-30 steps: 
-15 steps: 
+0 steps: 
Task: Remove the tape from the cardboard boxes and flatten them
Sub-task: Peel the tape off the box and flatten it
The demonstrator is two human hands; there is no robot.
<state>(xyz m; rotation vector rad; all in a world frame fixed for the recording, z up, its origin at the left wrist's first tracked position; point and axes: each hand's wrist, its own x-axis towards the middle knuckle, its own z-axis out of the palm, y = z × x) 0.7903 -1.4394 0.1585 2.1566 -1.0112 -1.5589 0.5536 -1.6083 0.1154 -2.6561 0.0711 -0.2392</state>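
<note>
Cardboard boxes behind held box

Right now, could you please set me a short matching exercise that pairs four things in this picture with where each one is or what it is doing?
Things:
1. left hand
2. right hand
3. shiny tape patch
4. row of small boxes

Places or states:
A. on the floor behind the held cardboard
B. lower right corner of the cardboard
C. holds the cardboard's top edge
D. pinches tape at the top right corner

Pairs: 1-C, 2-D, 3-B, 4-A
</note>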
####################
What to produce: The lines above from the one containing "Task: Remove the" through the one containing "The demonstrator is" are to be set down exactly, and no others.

Output of the exercise:
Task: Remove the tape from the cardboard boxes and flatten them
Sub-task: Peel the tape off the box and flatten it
The demonstrator is two human hands; there is no robot.

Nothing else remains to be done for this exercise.